年齢が増すにつれてフューチャーを聴くようになっていった。中2の時にママがフューチャーをかけた瞬間を思い出すよ。マジで鳥肌がだったんだ。(フューチャーはそのリリックで非常に身近なテーマを語る。)
時々、ファンたちが「あんたの曲で救われた」なんて言ってくれるけど、それって最高だろ。アール・スウェットシャツに言われたんだ。「お前はそのラップの内容で受け入られてる。お前の人生のワンカットを届けるべきだ。ってね。Pitchfork

22歳にしてEmpireと契約し、これからの活躍がかなり楽しみなラッパーの一人だ。是非チェックしてみてほしい。

MAVI

ラッパーのダ・ベイビーや、ルーテと同じくノースカロライナ州シャーロット出身のラッパーMAVI(マヴィ)、本名Omavi Minder(オマーヴィ・マインダー)

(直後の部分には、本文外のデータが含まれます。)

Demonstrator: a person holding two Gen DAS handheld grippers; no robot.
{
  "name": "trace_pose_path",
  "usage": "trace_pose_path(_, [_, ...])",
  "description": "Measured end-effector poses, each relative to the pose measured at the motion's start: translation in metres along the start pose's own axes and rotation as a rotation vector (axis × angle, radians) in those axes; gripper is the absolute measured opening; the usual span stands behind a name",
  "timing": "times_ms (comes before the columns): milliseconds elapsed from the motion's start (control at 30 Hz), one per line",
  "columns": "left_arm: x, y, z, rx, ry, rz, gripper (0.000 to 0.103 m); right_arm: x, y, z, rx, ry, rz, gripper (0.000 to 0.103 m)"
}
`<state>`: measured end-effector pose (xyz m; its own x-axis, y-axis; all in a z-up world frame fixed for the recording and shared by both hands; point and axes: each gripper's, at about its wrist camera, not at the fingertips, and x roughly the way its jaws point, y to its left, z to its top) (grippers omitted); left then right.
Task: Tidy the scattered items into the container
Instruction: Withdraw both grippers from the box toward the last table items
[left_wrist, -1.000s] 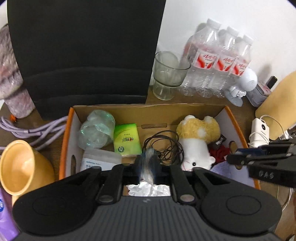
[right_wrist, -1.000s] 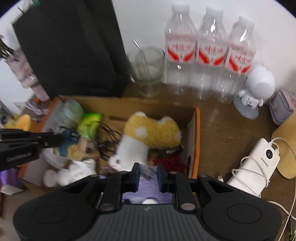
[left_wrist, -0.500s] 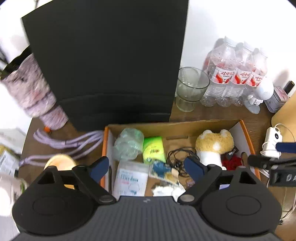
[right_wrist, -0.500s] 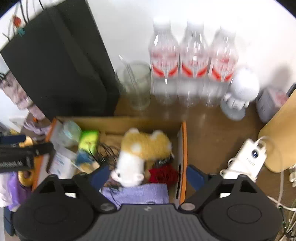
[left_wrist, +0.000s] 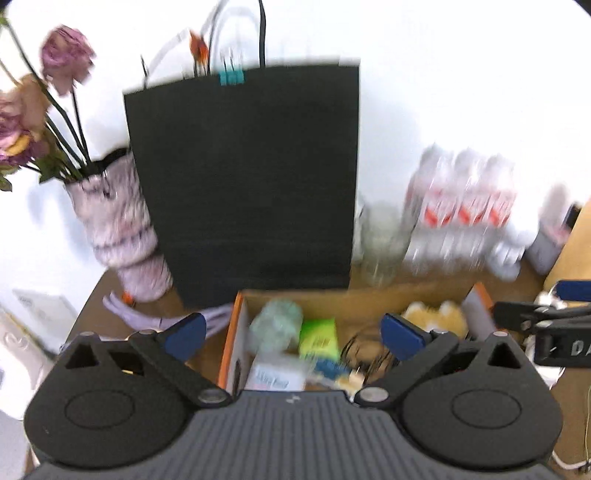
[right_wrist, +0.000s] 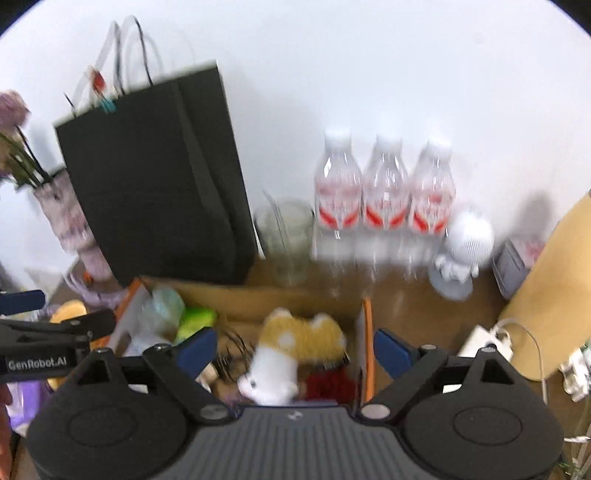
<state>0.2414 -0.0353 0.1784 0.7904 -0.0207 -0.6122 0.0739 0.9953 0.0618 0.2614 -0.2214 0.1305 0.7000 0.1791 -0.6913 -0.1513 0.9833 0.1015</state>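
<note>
While both hand-held tools are hanging above it, the cardboard box (right_wrist: 364, 332), plain brown with an orange rim, is sitting open on the brown table (right_wrist: 406, 295), just in front of a tall black paper bag (left_wrist: 243, 177). Lying inside the box are a yellow-and-white plush toy (right_wrist: 291, 350), a red item (right_wrist: 328, 384) beside it, a tangle of black cable (left_wrist: 360, 343), a green packet (left_wrist: 319, 334), a crumpled clear plastic piece (left_wrist: 275, 323) and a white packet (left_wrist: 277, 374); motion blur is hiding finer detail. The left gripper (left_wrist: 291, 330) is opening, its blue pads spread wide with nothing pinched between them. The right gripper (right_wrist: 295, 345) is standing spread too, gripping nothing, the plush toy showing beneath the gap. Behind the box, a glass cup (right_wrist: 288, 236) and three water bottles (right_wrist: 384, 192) are lining the white wall, and a vase of dried flowers (left_wrist: 118, 225) is standing to the bag's left.
</note>
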Motion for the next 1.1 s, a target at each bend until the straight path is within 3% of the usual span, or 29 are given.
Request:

ワシントン・DCに位置するハワード大学にて生物学を専攻する20歳の若者は、先日デビュー・アルバム『Let the Sun Talk』をリリースしたばかりだ。

膝をついただけでは神様とは話せない。
長い対話を交わした。
恐ろしい傷だらけの競争の中で、
俺は人の前に出てる。 – selflove

タイトル『Let The Sun Talk』は、アメリカ・ハーレムで1960年代に成立した宗教団体ファイブ・パーセンターズのロゴ「ファイブ・パーセンターズ・フラッグ」をモチーフにしているそうで。(太陽が描かれている)

ゴスペル・シンガーの父親を持つマヴィ。ブラックの美しさ、自身のメンタル、家族との出来事をポエムのように語る彼のラップはアール・スウェットシャツを思わせる。

実際にアール・スウェットシャツの最新アルバム『FEET OF CLAY』に彼は客演として参加している。
ミステリアスな雰囲気に包まれる彼の作品。私にはその全てを解き明かすことは難しいかもしれないが、リリックの紹介を通じて、これから彼の作品には是非フォーカスしていきたい。